Local Data Overview
When you use local data, you connect your application to a database file on the local computer, instead of to a database on a separate server. For example, you can connect an application that you’re developing in Visual Studio to the following local database files:
SQL Server Express LocalDB database files (.mdf)
SQL Server Express database files (.mdf)
Microsoft Access database files (.mdb)
The following table provides links to topics that describe how to connect your application to local data:
Provides step-by-step instructions for creating a local database file that you can use to test data features and build applications.
Provides step-by-step instructions for connecting to a SQL Server Express LocalDB database while you create a simple Windows application.
Provides step-by-step instructions for connecting to a Microsoft Access database.
Provides instructions for connecting to the Northwind sample database in SQL Server, SQL Server Compact, SQL Server Express, and Access.
After you create a data source and configure it to access a local data file, you work with the data by using the same technologies and objects that you would use to work with data from any other source. For more information, see Creating Data Applications.
If you connect to local data, you can not only connect to a database file but also integrate it into your application. For example, you can open the Project menu, browse to an existing .sdf, .mdf, or .mdb file, and then add it to your project.
If you add local data files, you create a typed dataset and a dynamic connection string that points to the database file in your application. When you add a database file to your project, you use the Data Source Configuration Wizard to specify the objects to include.
You can automatically configure your connection and start the Data Source Configuration Wizard by dragging an .sdf, .mdf, or .mdb file from File Explorer into Solution Explorer. You can then specify the objects to use in your application.
If you use the Data Source Configuration Wizard to create the data source for a local data file, you are prompted to include the file in your project. If you don’t include it, your application will contain only the connection string to which the hard-coded path points, not the actual data file. For more information, see How to: Manage Local Data Files in Your Project.
After you complete the wizard, the database file and dataset appear in Solution Explorer/Database Explorer, and the database objects that you specified appear in the Data Sources window. By dragging items from the Data Sources window onto your form, you can create controls that are bound to the underlying data. To open the Data Sources window, open the Data menu, and then choose Show Data Sources. For more information, see Binding controls to data in Visual Studio.
Before you can use an existing database file (.mdf) in Visual Studio, you probably must convert the file to a SQL Server 2012 database file. When you connect to an existing database file, a message box asks whether you want to upgrade.
If you upgrade the database file (.mdf), you can’t open it in an earlier version of SQL Server.
You don’t need to convert the database file (.mdf) if the SQL Server Instance Name is set to SQLEXPRESS and SQL Server 2008 Express is installed. SQL Server 2008 Express is installed if Visual Studio 2010 is installed. To change the instance name for this database file, openVisual Studio, open the Add Connection dialog box, specify .\SQLEXPRESS as the server name, and then specify the database or database file name.
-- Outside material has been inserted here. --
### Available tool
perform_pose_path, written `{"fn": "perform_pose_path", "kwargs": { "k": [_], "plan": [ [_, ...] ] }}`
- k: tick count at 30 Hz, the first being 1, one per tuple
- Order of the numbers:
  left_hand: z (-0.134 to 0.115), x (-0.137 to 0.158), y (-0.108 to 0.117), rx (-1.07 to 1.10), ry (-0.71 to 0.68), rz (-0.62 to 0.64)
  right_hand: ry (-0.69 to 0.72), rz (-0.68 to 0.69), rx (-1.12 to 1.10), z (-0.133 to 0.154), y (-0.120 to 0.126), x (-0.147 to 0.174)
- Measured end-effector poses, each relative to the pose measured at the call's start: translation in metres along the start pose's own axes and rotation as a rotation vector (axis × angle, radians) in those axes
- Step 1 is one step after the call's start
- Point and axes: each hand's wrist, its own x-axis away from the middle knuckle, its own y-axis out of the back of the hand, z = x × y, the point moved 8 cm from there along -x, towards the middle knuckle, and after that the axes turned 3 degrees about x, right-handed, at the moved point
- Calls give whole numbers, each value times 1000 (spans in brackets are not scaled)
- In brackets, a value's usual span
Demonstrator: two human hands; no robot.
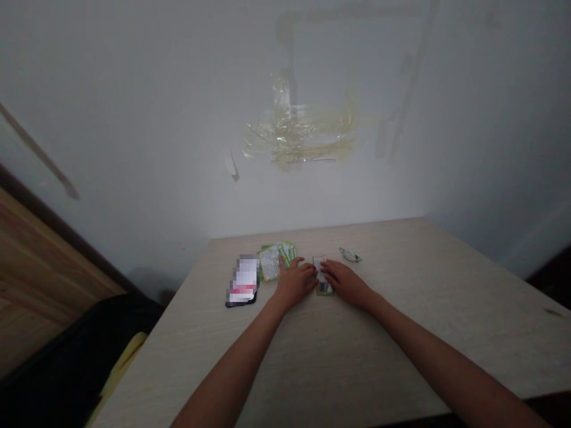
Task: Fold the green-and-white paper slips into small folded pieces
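Note:
My left hand [297,283] and my right hand [345,280] meet over a small printed card or leaflet [323,287] with green edges, lying on the table. The left thumb and nearer fingers close on its left edge, while the outer fingers spread toward a group of green-and-white printed cards [270,266]. From the other side, my right fingers are bent onto the small card's right edge and cover part of it. To the left of the cards lies a phone [244,279] with a lit, blurred screen. A small crumpled wrapper [350,255] rests beyond my right hand.
The pale wooden table [401,267] stands against a grey-white wall [147,119] with peeling clear tape [298,128]. At the left are a wooden panel [40,261], dark fabric [84,345] and a yellow cloth [120,362] beside the table's edge.

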Motion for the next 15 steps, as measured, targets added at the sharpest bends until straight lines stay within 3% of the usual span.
{"fn": "perform_pose_path", "kwargs": {
  "k": [15],
  "plan": [
    [1,2,0,-40,41,45,-40,-55,-65,-6,1,1]
  ]
}}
You can add a service-based database file (.mdf) to any project in Visual Studio. You can use designers in Visual Studio to design tables and other database objects, and you can run queries.
When you create a service-based database in Visual Studio, it uses the SQL Server Express LocalDB engine to access the database file (.mdf), where earlier versions of Visual Studio used the SQL Server Express engine.
SQL Server Express LocalDB is a lightweight version of SQL Server that you can program in many of the same ways as a SQL Server database. SQL Server Express LocalDB runs in user mode, and you can install it more quickly with fewer prerequisites and no configuration.
In Visual Studio, you can use SQL Server Express by default instead of SQL Server Express LocalDB. On menu bar, choose Tools, Options. Under the Database Tools node, choose Data Connections. In the SQL Server Instance Name text box, enter SQLEXPRESS. As an alternative, you can enter other values for the SQL Server instance name (for example, SQL2008).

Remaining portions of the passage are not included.